#Penelopegate : la facture s'alourdit, des policiers à l'Assemblée

Penelope et François Fillon le 30 janvier 2017 à l'issue de leur audition par le parquet national financier / © ALAIN JOCARD / AFP
Penelope et François Fillon le 30 janvier 2017 à l'issue de leur audition par le parquet national financier / © ALAIN JOCARD / AFP

La facture s'alourdit : de nouvelles révélations du Canard Enchaîné font désormais état de plus de plus de 900 000 euros perçus comme assistante parlementaire et à la Revue des Deux Mondes par l'épouse de François Fillon.

Par FB avec AFP

Cette nouvelle salve vient s'ajouter à l'annonce par le chef de file des députés LR Christian Jacob d'une "perquisition", d'autres sources évoquaient plutôt une remise de documents, dans le bureau de François Fillon à l'Assemblée nationale. Bureau autrefois occupé par le mentor de l'ancien Premier ministre,
Philippe Séguin.

Après avoir évoqué la somme de "500 000 euros brut" la semaine dernière, l'hebdomadaire satirique chiffre, dans son édition à paraître mercredi, à 831 440 euros bruts la somme perçue par Penelope Fillon comme assistante parlementaire de son mari ou de son suppléant Marc Joulaud. Non pas seulement de 1998 à 2002, comme Le Canard l'écrivait la semaine dernière, mais dès 1988.

Quant aux revenus perçus par deux des enfants du candidat de la droite à l'élection présidentielle comme assistants parlementaires au Sénat, mission dont leur père a lui-même révélé l'existence jeudi soir sur TF1, l'hebdomadaire les chiffre à 84 000 euros : 57 084 euros bruts perçus par Marie Fillon et 26 651 euros par Charles Fillon.

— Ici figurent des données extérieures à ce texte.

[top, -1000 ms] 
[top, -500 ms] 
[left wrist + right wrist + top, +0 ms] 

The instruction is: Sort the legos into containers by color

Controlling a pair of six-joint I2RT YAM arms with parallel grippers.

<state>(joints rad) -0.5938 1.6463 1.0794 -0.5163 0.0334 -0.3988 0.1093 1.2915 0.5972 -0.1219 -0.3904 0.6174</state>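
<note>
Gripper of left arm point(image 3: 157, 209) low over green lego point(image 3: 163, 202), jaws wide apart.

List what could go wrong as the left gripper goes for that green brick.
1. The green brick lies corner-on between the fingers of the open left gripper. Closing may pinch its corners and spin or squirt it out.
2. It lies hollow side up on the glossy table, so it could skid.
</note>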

Ces deux nouveaux épisodes viennent nourrir une séquence dévastatrice, lancée voici une semaine et qui a déjà gâché le grand meeting de campagne du candidat de la droite à l'Elysée dimanche dernier, à 82 jours du premier tour.
Les enquêteurs cherchent à déterminer si Penelope Fillon a effectivement exercé une activité pendant les années où elle a été rémunérée en tant qu'assistante parlementaire, au côté de son mari, puis de son suppléant Marc Joulaud quand François Fillon était au gouvernement ou à Matignon.

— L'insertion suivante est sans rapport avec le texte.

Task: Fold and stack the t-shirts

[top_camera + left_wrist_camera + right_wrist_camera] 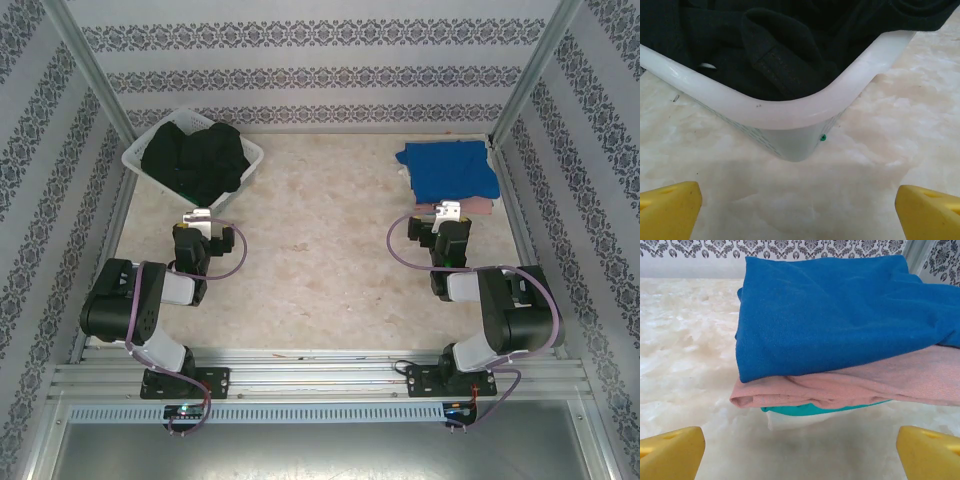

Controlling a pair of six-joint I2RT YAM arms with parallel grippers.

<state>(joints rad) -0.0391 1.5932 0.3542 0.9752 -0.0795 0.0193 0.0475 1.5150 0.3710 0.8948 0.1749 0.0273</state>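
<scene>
A crumpled black t-shirt [195, 160] fills the white basket [138, 150] at the back left; in the left wrist view its dark folds [785, 45] lie behind the basket's rounded rim [790, 112]. At the back right sits a folded stack: a blue t-shirt [447, 168] on top, pink [865, 382] under it, green [805, 410] below, and a white layer [790, 421] at the bottom. My left gripper [199, 217] hovers open just in front of the basket corner. My right gripper [449, 211] stands open just in front of the stack, nothing between its yellow fingertips [672, 452].
The marbled tabletop [310, 230] stretches between basket and stack. Patterned walls close in on three sides, with metal posts [90, 70] at the back corners. Both arm bases sit on the aluminium rail [320, 375] at the near edge.
</scene>
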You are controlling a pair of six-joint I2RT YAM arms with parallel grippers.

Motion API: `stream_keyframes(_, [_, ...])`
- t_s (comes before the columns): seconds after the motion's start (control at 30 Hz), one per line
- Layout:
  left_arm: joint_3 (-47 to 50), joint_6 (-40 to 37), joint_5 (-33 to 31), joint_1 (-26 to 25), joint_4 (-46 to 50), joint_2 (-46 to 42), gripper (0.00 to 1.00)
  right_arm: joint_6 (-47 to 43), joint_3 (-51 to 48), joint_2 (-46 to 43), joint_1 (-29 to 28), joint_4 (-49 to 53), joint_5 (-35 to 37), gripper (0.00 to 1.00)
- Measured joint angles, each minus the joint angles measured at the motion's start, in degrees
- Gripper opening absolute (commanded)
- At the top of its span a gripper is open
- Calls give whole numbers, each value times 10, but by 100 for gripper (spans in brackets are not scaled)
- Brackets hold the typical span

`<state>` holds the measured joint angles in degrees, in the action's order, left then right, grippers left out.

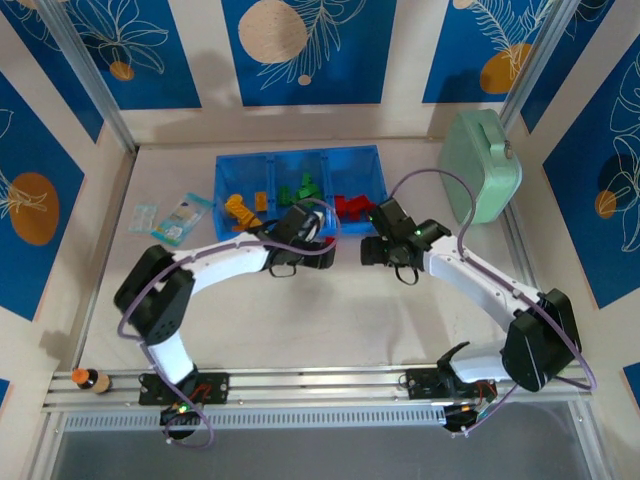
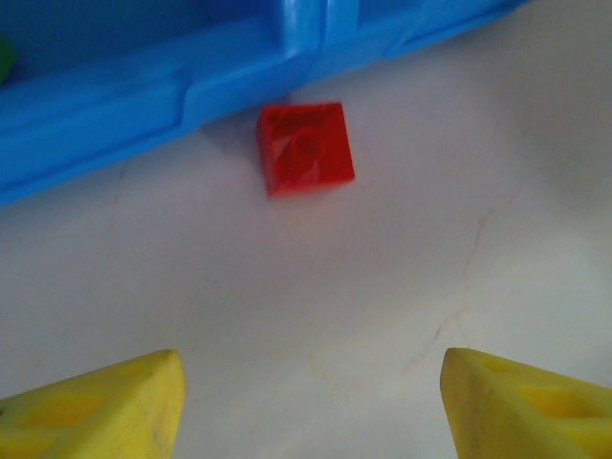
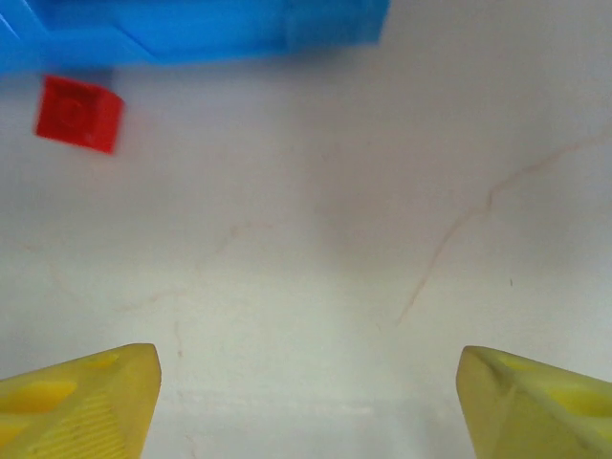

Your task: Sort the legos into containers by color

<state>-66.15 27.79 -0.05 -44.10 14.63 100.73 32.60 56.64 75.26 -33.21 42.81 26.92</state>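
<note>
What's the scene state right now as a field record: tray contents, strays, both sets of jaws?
tray: translucent blue plastic tray, three compartments
left compartment: orange-yellow studded bricks
middle compartment: green studded bricks
right compartment: red studded bricks
stray: one red square brick on the table, close beside the tray's outer wall
left gripper: jaws open, empty, stray brick ahead of them
right gripper: jaws open, empty
</note>
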Motion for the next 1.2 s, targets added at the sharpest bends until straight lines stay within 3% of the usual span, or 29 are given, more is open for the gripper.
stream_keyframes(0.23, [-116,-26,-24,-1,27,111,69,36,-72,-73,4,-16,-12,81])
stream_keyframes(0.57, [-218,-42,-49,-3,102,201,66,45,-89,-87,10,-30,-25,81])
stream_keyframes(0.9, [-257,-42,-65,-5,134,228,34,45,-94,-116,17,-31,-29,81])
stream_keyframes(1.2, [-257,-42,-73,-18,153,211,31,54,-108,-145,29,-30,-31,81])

L'enquête porte aussi sur l'emploi de François Fillon à la Revue des Deux Mondes, rémunéré 5.000 euros brut mensuels entre mai 2012 et décembre
2013 (quelque 100.000 euros au total).

Les enquêteurs se sont aussi intéressés à cette revue, dont ils ont perquisitionné les locaux la semaine dernière. Lundi, le propriétaire de la revue, l'homme d'affaires Marc Ladreit de Lacharrière, PDG de Fimalac et proche de François Fillon, a été également entendu dans les locaux de l'Office central de lutte contre la corruption et les infractions financières (OCLCIFF ), à Nanterre, près de Paris.

Début de campagne "volé"


Cette affaire n'en finit plus d'embarrasser la droite, qui avait triomphalement désigné François Fillon le 27 novembre au deuxième tour d'une primaire ouverte, dans laquelle il a successivement éliminé l'ex-président Nicolas Sarkozy et l'ancien Premier ministre Alain Juppé.

"On nous a volé notre début de campagne", s'est lamenté mardi Bruno Retailleau, président du groupe LR au Sénat et proche de M. Fillon. Le début de campagne était cependant laborieux avant même l'éclatement de cette affaire, François Fillon ayant été la cible constante de la gauche et même d'une partie de son camp sur son programme économique au libéralisme revendiqué, de la fin des 35 heures à la réduction projetée de 500 000 emplois publics, en passant par la révision de la politique de santé.

Depuis une semaine, le candidat se défend pied à pied.
Dimanche, il a assuré lors de son grand meeting parisien n'avoir avec son épouse "rien à cacher" et affirmé posséder un "seul compte en banque, au Crédit agricole de Sablé". Autre affirmation battue en brèche non seulement par Le Canard enchaîné, mais également par plusieurs parlementaires.

François Fillon, qui, pendant la campagne de la primaire de la droite, avait attaqué Nicolas Sarkozy sur le thème de l'intégrité, "Qui imagine le général
de Gaulle mis en examen?"-a lui-même fixé la ligne rouge : il ne pourrait maintenir sa candidature "si [son] honneur était atteint", s'il était "mis en examen".

Hypothèse peu probable pour le candidat en termes de calendrier et de procédure avant l'élection présidentielle. Mais suffisante pour voir à droite s'esquisser l'hypothèse d'un "plan B", pour lequel rien n'est prévu dans les statuts du parti.
En attendant, "c'est l'enquête qui détermine" le rythme de la campagne, se lamentait mardi matin un proche soutien du candidat.